• What you need to do
Without dropping or altering a single word, give the listing again.

• Input data
◆ ◆ ◆ ◆ ◆
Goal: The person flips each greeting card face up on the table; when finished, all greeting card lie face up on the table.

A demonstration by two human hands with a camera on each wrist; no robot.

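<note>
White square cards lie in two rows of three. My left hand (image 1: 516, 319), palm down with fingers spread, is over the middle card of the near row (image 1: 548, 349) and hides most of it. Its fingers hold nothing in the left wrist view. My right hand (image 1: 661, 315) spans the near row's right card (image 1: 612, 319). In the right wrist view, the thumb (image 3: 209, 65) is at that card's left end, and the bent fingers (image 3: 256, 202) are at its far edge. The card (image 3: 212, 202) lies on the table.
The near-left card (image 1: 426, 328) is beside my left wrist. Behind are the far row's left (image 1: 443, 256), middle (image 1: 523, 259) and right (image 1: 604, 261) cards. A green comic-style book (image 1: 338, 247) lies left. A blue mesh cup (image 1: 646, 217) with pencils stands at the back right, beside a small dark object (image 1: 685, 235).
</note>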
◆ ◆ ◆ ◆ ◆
• Solution for this task
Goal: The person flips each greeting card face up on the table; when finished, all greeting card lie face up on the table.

A demonstration by two human hands with a camera on each wrist; no robot.

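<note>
White square cards lie in two rows of three. My left hand (image 1: 516, 319), palm down with fingers spread, is over the middle card of the near row (image 1: 548, 349) and hides most of it. Its fingers hold nothing in the left wrist view. My right hand (image 1: 661, 315) spans the near row's right card (image 1: 612, 319). In the right wrist view, the thumb (image 3: 209, 65) is at that card's left end, and the bent fingers (image 3: 256, 202) are at its far edge. The card (image 3: 212, 202) lies on the table.
The near-left card (image 1: 426, 328) is beside my left wrist. Behind are the far row's left (image 1: 443, 256), middle (image 1: 523, 259) and right (image 1: 604, 261) cards. A green comic-style book (image 1: 338, 247) lies left. A blue mesh cup (image 1: 646, 217) with pencils stands at the back right, beside a small dark object (image 1: 685, 235).
</note>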

What needed an answer now has one.